Now the new OLR subprocess has to be merged into the model. Therefore, the AplusBT subprocess has to be removed first.
[5]:
# remove the old longwave subprocess
ebm_boltz.remove_subprocess('LW')
# add the new longwave subprocess
ebm_boltz.add_subprocess('LW',LW_boltz)
Note that the new OLR subprocess has to have the same key ``’LW’`` as the old one, as the model refers to this key for radiation balance computation.

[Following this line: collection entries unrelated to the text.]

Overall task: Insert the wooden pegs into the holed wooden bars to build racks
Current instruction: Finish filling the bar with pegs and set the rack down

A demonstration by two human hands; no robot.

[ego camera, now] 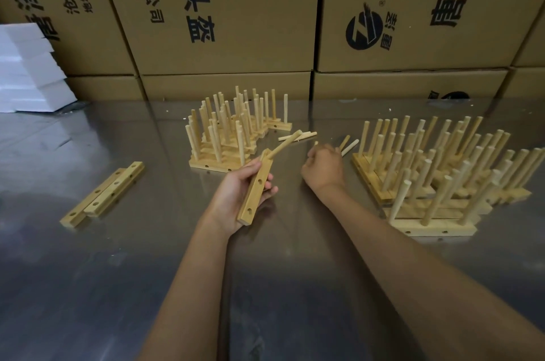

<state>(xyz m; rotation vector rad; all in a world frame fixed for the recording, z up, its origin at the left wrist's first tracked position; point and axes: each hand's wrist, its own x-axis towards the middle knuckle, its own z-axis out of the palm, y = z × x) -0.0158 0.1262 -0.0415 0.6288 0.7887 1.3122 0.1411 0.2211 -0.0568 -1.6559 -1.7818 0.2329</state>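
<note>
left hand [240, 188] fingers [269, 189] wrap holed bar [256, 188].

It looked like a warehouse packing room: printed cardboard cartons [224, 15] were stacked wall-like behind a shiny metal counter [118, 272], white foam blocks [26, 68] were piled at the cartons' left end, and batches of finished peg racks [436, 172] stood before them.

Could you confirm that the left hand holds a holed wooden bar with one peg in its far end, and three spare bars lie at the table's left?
Not quite: the head view shows two spare holed wooden bars there, not three. The rest holds.
</note>
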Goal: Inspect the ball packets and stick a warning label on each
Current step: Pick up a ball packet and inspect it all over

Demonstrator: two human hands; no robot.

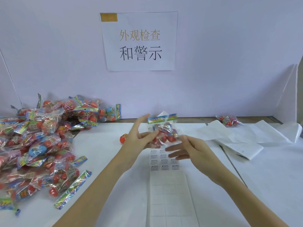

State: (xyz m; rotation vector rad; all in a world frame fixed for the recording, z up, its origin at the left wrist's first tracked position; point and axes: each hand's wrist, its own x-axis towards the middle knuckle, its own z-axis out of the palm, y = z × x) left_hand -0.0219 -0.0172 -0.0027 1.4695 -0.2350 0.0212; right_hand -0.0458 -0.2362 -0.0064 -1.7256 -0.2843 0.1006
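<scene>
Left hand [141,133] pinches the crinkly clear plastic packet of red balls [164,131], right hand [186,149] released; light, slippery film, best gripped by its stiff header.

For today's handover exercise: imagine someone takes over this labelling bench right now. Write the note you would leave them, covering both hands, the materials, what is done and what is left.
Left hand: fingers spread, touching the raised packet from the left; firm grip unclear.
Right hand: fingers straight, at the packet's lower right edge; blurred, so hold unclear.
Label sheet: flat on the table under the hands; only a few rows of warning labels remain, the near part is peeled.
Done: one packet lies apart at far right, probably finished.
Left: the big pile on the left, and a loose ball near the left hand.
</scene>
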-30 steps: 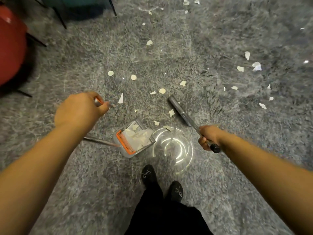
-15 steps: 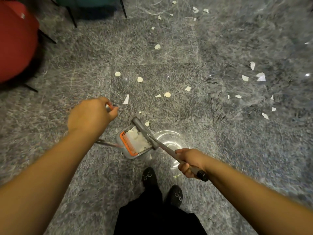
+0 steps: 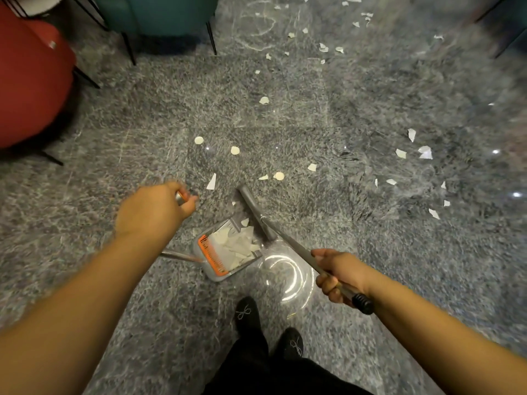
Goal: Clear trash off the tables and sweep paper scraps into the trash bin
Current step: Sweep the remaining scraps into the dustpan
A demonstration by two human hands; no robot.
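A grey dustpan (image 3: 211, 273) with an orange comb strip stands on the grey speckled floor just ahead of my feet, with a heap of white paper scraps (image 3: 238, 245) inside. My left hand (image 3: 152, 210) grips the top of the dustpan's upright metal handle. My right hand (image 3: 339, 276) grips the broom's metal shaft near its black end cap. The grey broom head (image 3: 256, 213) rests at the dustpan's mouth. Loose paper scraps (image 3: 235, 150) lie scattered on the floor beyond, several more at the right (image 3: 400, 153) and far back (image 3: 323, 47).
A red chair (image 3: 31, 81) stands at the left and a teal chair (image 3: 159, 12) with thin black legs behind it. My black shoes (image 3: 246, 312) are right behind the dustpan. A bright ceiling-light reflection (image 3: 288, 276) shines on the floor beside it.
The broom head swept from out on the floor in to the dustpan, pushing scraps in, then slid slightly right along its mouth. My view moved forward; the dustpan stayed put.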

That is why the old process has to be removed before the new one is added.
[6]:
print(ebm_boltz)
climlab Process of type <class 'climlab.model.ebm.EBM'>.
State variables and domain shapes:
Ts: (90, 1)
The subprocess tree:
Untitled: <class 'climlab.model.ebm.EBM'>
insolation: <class 'climlab.radiation.insolation.P2Insolation'>
albedo: <class 'climlab.surface.albedo.StepFunctionAlbedo'>
iceline: <class 'climlab.surface.albedo.Iceline'>
warm_albedo: <class 'climlab.surface.albedo.P2Albedo'>
cold_albedo: <class 'climlab.surface.albedo.ConstantAlbedo'>
SW: <class 'climlab.radiation.absorbed_shorwave.SimpleAbsorbedShortwave'>
diffusion: <class 'climlab.dynamics.meridional_heat_diffusion.MeridionalHeatDiffusion'>
LW: <class 'climlab.radiation.boltzmann.Boltzmann'>
Model integration & Plotting¶
To visualize the model state at beginning of integration we first integrate the model only for one timestep:
[7]:
# integrate model for a single timestep
ebm_boltz.step_forward()
The following code plots the current surface temperature, albedo and energy budget:
[8]:
# creating plot figure
fig = plt.figure(figsize=(15,10))
# Temperature plot
ax1 = fig.add_subplot(221)
ax1.plot(ebm_boltz.lat,ebm_boltz.Ts)
ax1.set_xticks([-90,-60,-30,0,30,60,90])
ax1.set_xlim([-90,90])
ax1.set_title('Surface Temperature', fontsize=14)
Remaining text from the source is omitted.